Transit product page 


https://www.orchestraltools.com/store/collections/transit



We really hope you enjoy these libraries. 

Best,
OT


----------



## Sunny Schramm (Oct 24, 2022)

Thats sounds dark and intense 😍


----------



## cornelisjordaan (Oct 24, 2022)

Must be from German "Fabrik", right? Factory...


----------



## ZeroZero (Oct 24, 2022)

Very informative - not


----------



## Henrik B. Jensen (Oct 24, 2022)

ZeroZero said:


> Very informative - not


If we’re lucky, we’ll get further info tonight from Orchestral Tools banner commercials posted here on Vi Control before they should have been


----------



## muziksculp (Oct 24, 2022)

FBRK = ......... 

Any guesses ?


----------



## The Gost (Oct 24, 2022)

muziksculp said:


> FBRK = .........
> 
> Any guesses ?


FABRIK


----------



## PaulieDC (Oct 24, 2022)

muziksculp said:


> FBRK = .........
> 
> Any guesses ?


Finally Built a Real Kontakt-Killer.

Fantasy/Battle/Romance Kit.

Best I can do on a moment's notice.


----------



## jamwerks (Oct 24, 2022)

Trailer Tools?


----------



## Robert_G (Oct 24, 2022)

Did OT hire the marketing team from Spitfire Audio?


----------



## muziksculp (Oct 24, 2022)

The teaser video shows *FBRK 001* then *FBRK 002* .

I wonder what they are referring to ? Two libraries of this new FBRK Series (Maybe). or something else ?


----------



## muziksculp (Oct 24, 2022)

Robert_G said:


> Did OT hire the marketing team from Spitfire Audio?


I think they learned from them. No need to hire their team.


----------



## chrisav (Oct 24, 2022)

Breaking: Company to release product - news at eleven


----------



## Enc (Oct 24, 2022)

Sounds like industrial sound design. sort of. for trailers and things like that.


----------



## Hendrixon (Oct 24, 2022)

How much $?


----------



## Trash Panda (Oct 24, 2022)

OrchestralTools said:


> Something new, coming on October 26.
> 
> 
> View attachment 87411


Could you please save the teaser marketing for your social media channels and just wait until you have something of substance to share before posting here?

This trend is really beyond played out on this forum.


----------



## Loerpert (Oct 24, 2022)

Robert_G said:


> Did OT hire the marketing team from Spitfire Audio?

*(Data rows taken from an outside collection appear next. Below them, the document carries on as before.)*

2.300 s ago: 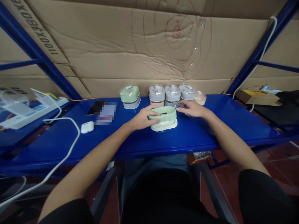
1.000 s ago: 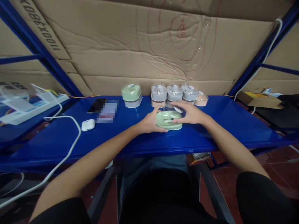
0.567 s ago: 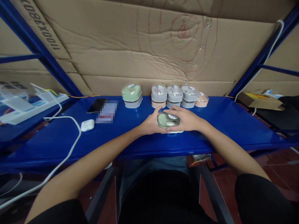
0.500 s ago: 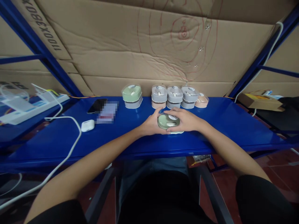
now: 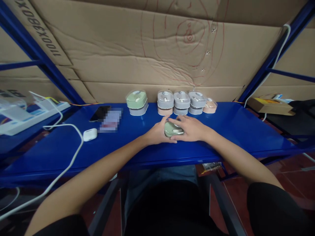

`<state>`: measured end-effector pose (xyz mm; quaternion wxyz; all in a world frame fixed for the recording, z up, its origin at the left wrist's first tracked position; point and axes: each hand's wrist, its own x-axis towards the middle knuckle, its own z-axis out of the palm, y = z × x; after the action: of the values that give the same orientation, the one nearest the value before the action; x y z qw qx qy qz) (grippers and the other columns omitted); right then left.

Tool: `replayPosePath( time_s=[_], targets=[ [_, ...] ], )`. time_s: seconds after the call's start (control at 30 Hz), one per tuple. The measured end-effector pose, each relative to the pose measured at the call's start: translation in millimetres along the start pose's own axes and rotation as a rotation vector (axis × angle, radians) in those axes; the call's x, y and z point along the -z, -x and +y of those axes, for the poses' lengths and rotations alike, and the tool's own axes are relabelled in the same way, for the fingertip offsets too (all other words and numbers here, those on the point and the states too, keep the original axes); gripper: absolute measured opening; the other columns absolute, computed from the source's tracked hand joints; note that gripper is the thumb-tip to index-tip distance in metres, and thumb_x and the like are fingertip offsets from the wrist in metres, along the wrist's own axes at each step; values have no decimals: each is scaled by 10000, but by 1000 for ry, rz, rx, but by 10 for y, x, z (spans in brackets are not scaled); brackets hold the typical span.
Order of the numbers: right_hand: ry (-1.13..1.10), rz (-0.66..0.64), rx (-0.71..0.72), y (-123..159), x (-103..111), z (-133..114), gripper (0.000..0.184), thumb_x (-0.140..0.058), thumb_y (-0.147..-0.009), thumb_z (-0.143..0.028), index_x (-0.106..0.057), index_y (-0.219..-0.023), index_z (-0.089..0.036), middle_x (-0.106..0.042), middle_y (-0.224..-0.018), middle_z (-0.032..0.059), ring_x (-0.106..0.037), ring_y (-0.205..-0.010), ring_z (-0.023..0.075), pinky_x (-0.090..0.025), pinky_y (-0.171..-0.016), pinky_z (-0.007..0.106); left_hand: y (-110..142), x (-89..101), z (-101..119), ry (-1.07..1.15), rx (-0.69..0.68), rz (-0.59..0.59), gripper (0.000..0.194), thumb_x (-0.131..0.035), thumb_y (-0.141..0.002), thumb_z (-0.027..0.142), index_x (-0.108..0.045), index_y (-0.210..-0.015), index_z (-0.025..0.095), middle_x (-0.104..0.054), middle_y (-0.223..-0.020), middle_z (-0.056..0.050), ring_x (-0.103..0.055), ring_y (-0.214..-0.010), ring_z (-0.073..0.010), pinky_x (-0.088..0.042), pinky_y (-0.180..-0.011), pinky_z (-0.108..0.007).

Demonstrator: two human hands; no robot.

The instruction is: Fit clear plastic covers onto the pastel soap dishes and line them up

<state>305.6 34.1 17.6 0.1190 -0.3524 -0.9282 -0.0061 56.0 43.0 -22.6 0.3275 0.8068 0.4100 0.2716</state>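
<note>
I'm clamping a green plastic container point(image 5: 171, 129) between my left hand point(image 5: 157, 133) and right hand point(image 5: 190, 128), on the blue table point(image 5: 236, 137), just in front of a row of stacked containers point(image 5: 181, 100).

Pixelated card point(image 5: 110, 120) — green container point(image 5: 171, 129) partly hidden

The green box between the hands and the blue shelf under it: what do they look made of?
The green box looks like molded plastic with a smooth, soft sheen and rounded edges. The blue shelf looks like painted sheet metal: its glossy coat shows glare and reflections, though the paint hides the metal itself.
</note>
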Motion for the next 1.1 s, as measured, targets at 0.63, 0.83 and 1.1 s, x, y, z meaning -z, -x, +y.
replayPosePath(
  time_s=[0.63, 0.83, 1.1],
  targets=[
    [-5, 878, -503, 716, 526, 1063, 991, -840, -876, -666, -506, -1709, -246, -583, -1702, 195, -566, -1546, 463, -453, -1276, 683, -51, 226, -178, 46, -125, -18, 978, -950, -775, 560, -539, -1596, 225, -753, -1456, -179, -717, -1411, -385, -522, -1264, -647],
    [-67, 664, -1137, 347, 684, 1983, 759, -857, -876, -587, -721, -1453, -112, -748, -1467, 282, -707, -1377, 432, -543, -1157, 554, -39, 240, -77, -94, -239, 126, 593, -821, -907, 524, -685, -1393, 211, -769, -1419, -168, -758, -1306, -347, -606, -1171, -587],
    [-61, 539, -1154, 161, 410, 2033, 746, -622, -1021, -733, -759, -1427, -122, -763, -1429, 307, -692, -1407, 460, -547, -1143, 581, -64, 286, -101, -123, -242, 252, 545, -751, -950, 496, -661, -1395, 196, -749, -1347, -165, -775, -1169, -316, -646, -1041, -535]
  ],
)
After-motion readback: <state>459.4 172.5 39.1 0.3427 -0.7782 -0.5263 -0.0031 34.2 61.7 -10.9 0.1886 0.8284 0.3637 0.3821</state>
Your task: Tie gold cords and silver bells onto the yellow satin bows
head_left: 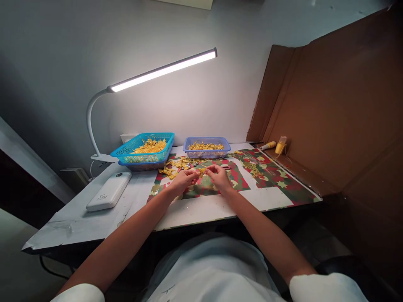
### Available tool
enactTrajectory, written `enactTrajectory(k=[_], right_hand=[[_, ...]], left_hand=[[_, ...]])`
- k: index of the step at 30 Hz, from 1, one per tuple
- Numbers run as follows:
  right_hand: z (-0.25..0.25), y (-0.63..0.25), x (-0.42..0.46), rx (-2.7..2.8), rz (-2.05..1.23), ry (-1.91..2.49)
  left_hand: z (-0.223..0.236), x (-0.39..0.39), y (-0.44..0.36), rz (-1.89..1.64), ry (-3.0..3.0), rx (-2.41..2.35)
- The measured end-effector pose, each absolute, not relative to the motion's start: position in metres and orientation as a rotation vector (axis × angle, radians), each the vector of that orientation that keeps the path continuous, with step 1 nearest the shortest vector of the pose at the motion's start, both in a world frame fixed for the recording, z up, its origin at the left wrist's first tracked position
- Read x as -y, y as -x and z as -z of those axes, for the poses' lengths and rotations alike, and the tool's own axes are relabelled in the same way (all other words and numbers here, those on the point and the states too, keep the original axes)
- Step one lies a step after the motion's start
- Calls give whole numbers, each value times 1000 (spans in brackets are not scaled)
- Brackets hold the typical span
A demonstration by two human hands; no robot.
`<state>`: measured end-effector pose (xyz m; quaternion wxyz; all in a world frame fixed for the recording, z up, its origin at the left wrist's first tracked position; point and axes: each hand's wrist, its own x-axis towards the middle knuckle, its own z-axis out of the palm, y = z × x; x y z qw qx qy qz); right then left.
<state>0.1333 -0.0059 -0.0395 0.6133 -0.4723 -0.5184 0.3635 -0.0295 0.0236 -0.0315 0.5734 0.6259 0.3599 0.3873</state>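
Observation:
My left hand [184, 179] and my right hand [219, 176] meet over the patterned red-and-green mat [277, 184]. Between their fingertips they pinch a small yellow piece [200, 171]. A thin strand seems to run from it toward my right hand, too fine to make out. Loose yellow pieces [171, 170] lie on the mat just beyond my left hand. A turquoise basket [138, 156] of yellow pieces stands behind them, and a blue-violet basket [206, 152] of yellow pieces is behind my hands.
A white desk lamp [163, 70] arches over the table from the left. A white power bank [108, 191] lies at left. Yellow thread spools [280, 146] rest by a brown cardboard wall [330, 105] on the right. More yellow bits [253, 168] lie on the mat.

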Motion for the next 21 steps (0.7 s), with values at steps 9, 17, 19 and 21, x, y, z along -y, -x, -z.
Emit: enactTrajectory(k=[9, 17, 19, 21], right_hand=[[29, -144, 26, 1267, -418, 1120], [43, -117, 23, 1658, 38, 1308], [44, -116, 22, 1631, 66, 1313], [41, -119, 22, 1590, 68, 1258]], left_hand=[[31, -28, 34, -1098, -1590, -1034], [37, -24, 31, -1223, -1963, -1181], [37, -21, 29, -1231, -2039, -1211], [36, -19, 28, -1250, -2105, -1232]])
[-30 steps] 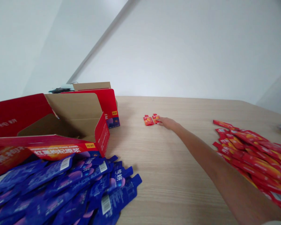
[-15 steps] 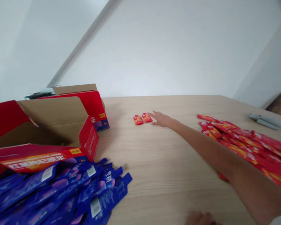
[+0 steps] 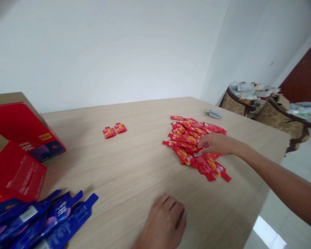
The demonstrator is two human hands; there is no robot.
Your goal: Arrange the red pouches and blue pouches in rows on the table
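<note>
My right hand reaches over a loose pile of red sachets, its fingertips at the top of the pile. Its thumb and fingers are apart, and I see no sachet between them. Near the front edge my left hand rests on the table with fingers curled in, nothing visible in it. Two single red sachets, a left one and a right one, lie side by side farther back, away from both hands.
Dark blue sachets are heaped at the lower left before an open red carton. Behind it stands another red carton. A grey packet lies beyond the red pile. Patterned chairs bearing bags stand past the table's right edge.
My right hand has gone from beside the two single red sachets to the red pile. The view has turned right, and more of my left hand shows.
</note>
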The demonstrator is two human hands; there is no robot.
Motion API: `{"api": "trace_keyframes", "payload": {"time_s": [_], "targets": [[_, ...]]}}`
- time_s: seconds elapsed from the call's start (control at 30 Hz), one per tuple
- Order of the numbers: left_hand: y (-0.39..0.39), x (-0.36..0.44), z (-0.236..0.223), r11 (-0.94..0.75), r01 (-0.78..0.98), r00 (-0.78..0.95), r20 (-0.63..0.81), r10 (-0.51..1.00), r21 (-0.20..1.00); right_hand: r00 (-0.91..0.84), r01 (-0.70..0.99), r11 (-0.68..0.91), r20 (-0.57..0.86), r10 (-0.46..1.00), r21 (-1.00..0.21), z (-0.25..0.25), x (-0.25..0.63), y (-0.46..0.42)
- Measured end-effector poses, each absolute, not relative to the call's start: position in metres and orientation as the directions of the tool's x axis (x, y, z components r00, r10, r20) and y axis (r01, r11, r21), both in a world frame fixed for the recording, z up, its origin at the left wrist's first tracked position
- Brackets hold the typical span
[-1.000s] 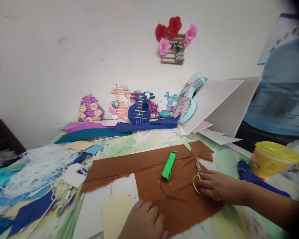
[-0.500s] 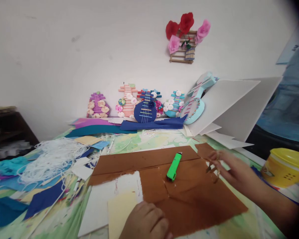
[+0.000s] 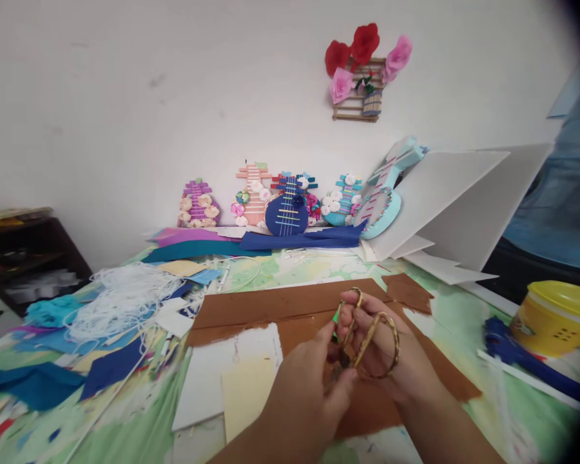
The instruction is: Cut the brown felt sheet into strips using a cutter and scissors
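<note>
Gold-handled scissors (image 3: 365, 347) are held between my two hands above a brown sheet (image 3: 256, 308). My left hand (image 3: 304, 380) pinches them near the pivot and blades; the blade tips are hidden by the fingers. My right hand (image 3: 399, 335) is closed around the handle side, the large loop showing over the palm. A green utility knife (image 3: 336, 319) lies on the brown sheet, mostly hidden behind my hands. Left of my left hand, a white board (image 3: 198, 383) and a cream paper piece (image 3: 244, 399) lie at the sheet's edge.
Tangled white cord (image 3: 120, 299) and coloured scraps cover the left side. Several decorated lute-shaped crafts, including a dark blue one (image 3: 287, 219), stand along the wall. White boards (image 3: 444, 206) lean at the right, behind a yellow tub (image 3: 558, 319) and a blue tape dispenser-like object (image 3: 497, 338).
My right hand has brought the scissors leftward from the sheet's right side. My left hand has risen from the sheet's near edge and taken hold of them too.
</note>
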State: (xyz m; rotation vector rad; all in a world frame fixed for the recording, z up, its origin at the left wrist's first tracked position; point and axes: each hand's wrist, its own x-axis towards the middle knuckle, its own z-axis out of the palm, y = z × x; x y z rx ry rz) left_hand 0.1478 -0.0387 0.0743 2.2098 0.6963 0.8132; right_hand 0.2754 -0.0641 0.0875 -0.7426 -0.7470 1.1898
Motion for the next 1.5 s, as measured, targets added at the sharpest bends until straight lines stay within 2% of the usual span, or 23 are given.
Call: {"api": "trace_keyframes", "payload": {"time_s": [0.1, 0.27, 0.4, 0.57, 0.77, 0.93, 1.03, 1.13, 1.2, 1.3, 1.4, 1.5], "targets": [[-0.037, 0.146, 0.077, -0.628, 0.266, 0.658, 0.338, 0.673, 0.731, 0.186, -0.6, 0.257, 0.181, 0.966, -0.758, 0.083, 0.275, -0.061], [-0.04, 0.15, 0.066, -0.582, 0.31, 0.618, 0.306, 0.724, 0.752, 0.189, -0.602, 0.321, 0.26, 0.947, -0.731, 0.068, 0.279, -0.061], [-0.04, 0.155, 0.052, -0.574, 0.317, 0.631, 0.284, 0.722, 0.755, 0.236, -0.611, 0.306, 0.201, 0.951, -0.73, 0.058, 0.279, -0.062], [-0.037, 0.152, 0.052, -0.692, 0.238, 0.611, 0.449, 0.652, 0.681, 0.367, -0.575, 0.269, 0.05, 0.929, -0.773, 0.062, 0.269, -0.069], [-0.032, 0.147, 0.064, -0.714, 0.195, 0.613, 0.485, 0.624, 0.672, 0.239, -0.458, 0.178, 0.072, 0.968, -0.871, 0.066, 0.26, -0.073], [-0.032, 0.152, 0.077, -0.722, 0.393, 0.634, 0.402, 0.661, 0.569, 0.303, -0.377, 0.137, 0.018, 0.953, -0.916, 0.074, 0.255, -0.067], [-0.032, 0.152, 0.089, -0.76, 0.436, 0.674, 0.386, 0.63, 0.481, 0.32, -0.417, 0.103, -0.04, 0.947, -0.903, 0.08, 0.26, -0.06], [-0.028, 0.147, 0.093, -0.778, 0.423, 0.718, 0.352, 0.6, 0.464, 0.33, -0.49, 0.115, -0.061, 0.942, -0.864, 0.083, 0.274, -0.05], [-0.022, 0.143, 0.086, -0.776, 0.442, 0.728, 0.324, 0.604, 0.451, 0.274, -0.542, 0.123, -0.037, 0.961, -0.832, 0.084, 0.285, -0.04], [-0.01, 0.141, 0.063, -0.795, 0.506, 0.773, 0.233, 0.59, 0.335, 0.221, -0.562, 0.091, -0.043, 0.974, -0.822, 0.082, 0.294, -0.021], [-0.001, 0.142, 0.038, -0.863, 0.453, 0.845, 0.202, 0.496, 0.222, 0.281, -0.552, 0.086, -0.089, 0.956, -0.829, 0.078, 0.295, -0.004], [0.003, 0.144, 0.02, -0.882, 0.436, 0.865, 0.188, 0.465, 0.178, 0.343, -0.534, 0.072, -0.138, 0.929, -0.842, 0.07, 0.294, 0.009]]}}
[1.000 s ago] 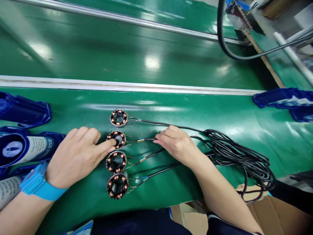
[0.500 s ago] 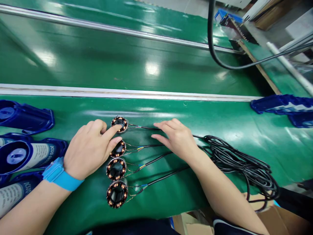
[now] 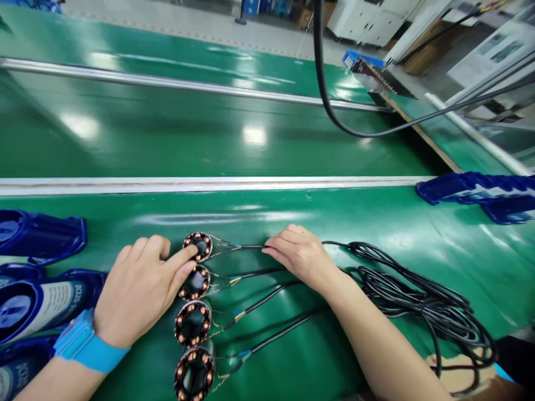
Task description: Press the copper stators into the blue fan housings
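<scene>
Several motor stators with copper windings stand in a column, each wired to a black cable. My left hand [image 3: 140, 284], with a blue wrist strap [image 3: 90, 342], has its index finger in the bore of the farthest stator [image 3: 203, 243]. Its thumb lies at that stator's near edge, beside the second stator [image 3: 194, 284], so the ring appears pinched between them. To the right, my right hand [image 3: 298, 255] is closed on the farthest stator's black cable [image 3: 251, 246]. Two nearer stators [image 3: 192, 324] lie untouched, their thin leads and coloured wires running right.
Coiled black cables [image 3: 422, 301] lie on the green bench at right. Blue plastic housings [image 3: 45, 301] with labels sit at left, more blue housings [image 3: 472, 192] at far right. A white rail [image 3: 209, 185] crosses behind the stators. One thick black cable [image 3: 326, 94] hangs above.
My right hand has closed its fingers on the farthest stator's cable; before, they were parted over it. The left hand stays at the same stator. The view has tilted upward.
</scene>
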Action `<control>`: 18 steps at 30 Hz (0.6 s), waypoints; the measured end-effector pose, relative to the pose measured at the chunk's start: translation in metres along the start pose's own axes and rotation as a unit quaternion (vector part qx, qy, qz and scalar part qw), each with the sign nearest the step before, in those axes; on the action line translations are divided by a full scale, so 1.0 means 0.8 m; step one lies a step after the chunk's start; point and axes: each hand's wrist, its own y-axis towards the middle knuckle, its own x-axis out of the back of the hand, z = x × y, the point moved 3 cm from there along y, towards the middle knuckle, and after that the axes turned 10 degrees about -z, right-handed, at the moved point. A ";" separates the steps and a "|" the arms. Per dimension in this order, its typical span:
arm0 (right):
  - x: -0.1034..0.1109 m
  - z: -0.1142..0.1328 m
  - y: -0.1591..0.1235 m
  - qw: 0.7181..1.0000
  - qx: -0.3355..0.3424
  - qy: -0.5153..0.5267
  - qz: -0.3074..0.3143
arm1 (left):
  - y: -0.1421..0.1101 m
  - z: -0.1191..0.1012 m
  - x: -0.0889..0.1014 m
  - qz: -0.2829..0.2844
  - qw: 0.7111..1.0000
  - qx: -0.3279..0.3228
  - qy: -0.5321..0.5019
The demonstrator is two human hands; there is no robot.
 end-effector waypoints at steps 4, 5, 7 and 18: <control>-0.007 0.008 0.029 0.968 -0.149 0.188 0.071 | -0.004 0.004 -0.009 0.012 0.997 0.018 -0.073; -0.012 0.012 0.039 0.947 -0.184 0.244 0.098 | -0.004 0.005 -0.010 0.013 0.996 0.022 -0.081; -0.027 0.022 0.061 0.899 -0.234 0.340 0.147 | -0.005 0.007 -0.011 0.014 0.995 0.027 -0.090; -0.085 0.027 0.081 0.689 -0.411 0.581 0.135 | -0.003 0.004 -0.007 0.024 0.996 0.039 -0.073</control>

Nahh. Then this would've been the first of many, 2 months in advance


----------



## KEM (Oct 24, 2022)

I’m intrigued


----------



## Loerpert (Oct 24, 2022)

My guess: Amplified pitched trailer farts.





_let the games begin..._


----------



## Markastellor (Oct 24, 2022)

I don't mind the teasers. Even if my expectations are sometimes not met, I like to dream about possibilities. If it's good and something I need I'll get it. If not I won't. OT has produced some really nice things. I'm hopeful. Fabulous Bass Recording Kazoo? Freakin Big Rennaissance Kwior?


----------



## signalpath (Oct 24, 2022)

muziksculp said:


> The teaser video shows *FBRK 001* then *FBRK 002* .
> 
> I wonder what they are referring to ? Two libraries of this new FBRK Series (Maybe). or something else ?


It may have something to do with Miles?


----------



## Vladinemir (Oct 24, 2022)

Cinematic impacts and risers?


----------



## Marsen (Oct 24, 2022)

Orchestral Tools FABRIK-Serie collections are called „Transit“ and „Radome“.

Orchestral Tools FABRIK-Serie
Die Produktpalette von Orchestral Tools ist in den letzten Jahren stetig gewachsen. Der neueste Sprössling des Herstellers aus Berlin ist die FABRIK-Serie, die sich zum Produktlaunch aus den Kollektionen „Transit“ und „Radome“ zusammensetzt.


----------



## FrozenIcicle (Oct 24, 2022)

Henrik B. Jensen said:


> If we’re lucky, we’ll get further info tonight from Orchestral Tools banner commercials posted here on Vi Control before they should have been


Well done I lol'ed


----------



## FrozenIcicle (Oct 24, 2022)

Ark 6


----------



## Casiquire (Oct 24, 2022)

Henrik B. Jensen said:


> If we’re lucky, we’ll get further info tonight from Orchestral Tools banner commercials posted here on Vi Control before they should have been


Ok you win


----------



## Geoff Grace (Oct 24, 2022)

Marsen said:


> Orchestral Tools FABRIK-Serie collections are called „Transit“ and „Radome“.
> 
> Orchestral Tools FABRIK-Serie
> Die Produktpalette von Orchestral Tools ist in den letzten Jahren stetig gewachsen. Der neueste Sprössling des Herstellers aus Berlin ist die FABRIK-Serie, die sich zum Produktlaunch aus den Kollektionen „Transit“ und „Radome“ zusammensetzt.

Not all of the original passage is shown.